» What you will do
In the listing that follows, give every line again exactly and omit the pictures.

» Data block
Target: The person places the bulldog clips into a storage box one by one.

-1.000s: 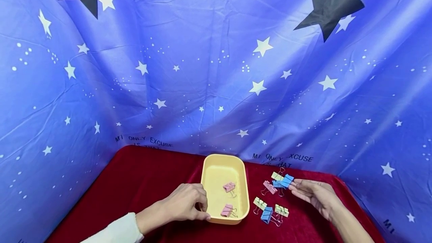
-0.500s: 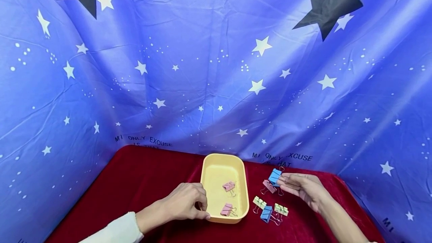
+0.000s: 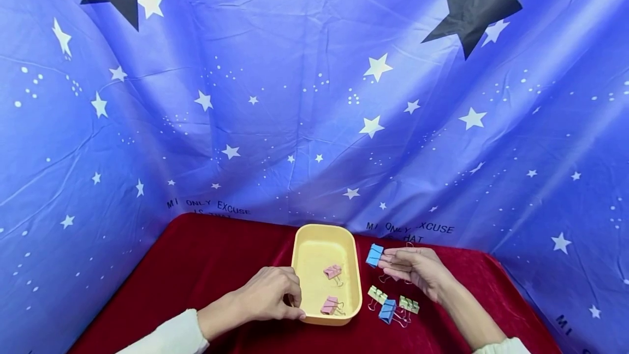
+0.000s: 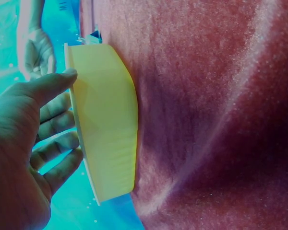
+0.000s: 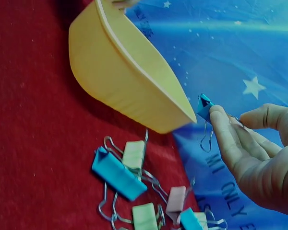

» Task solution
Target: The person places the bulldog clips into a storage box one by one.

-1.000s: 
-0.500s: 
+0.000s: 
+0.000s: 
+0.000s: 

The work on this exercise is finished.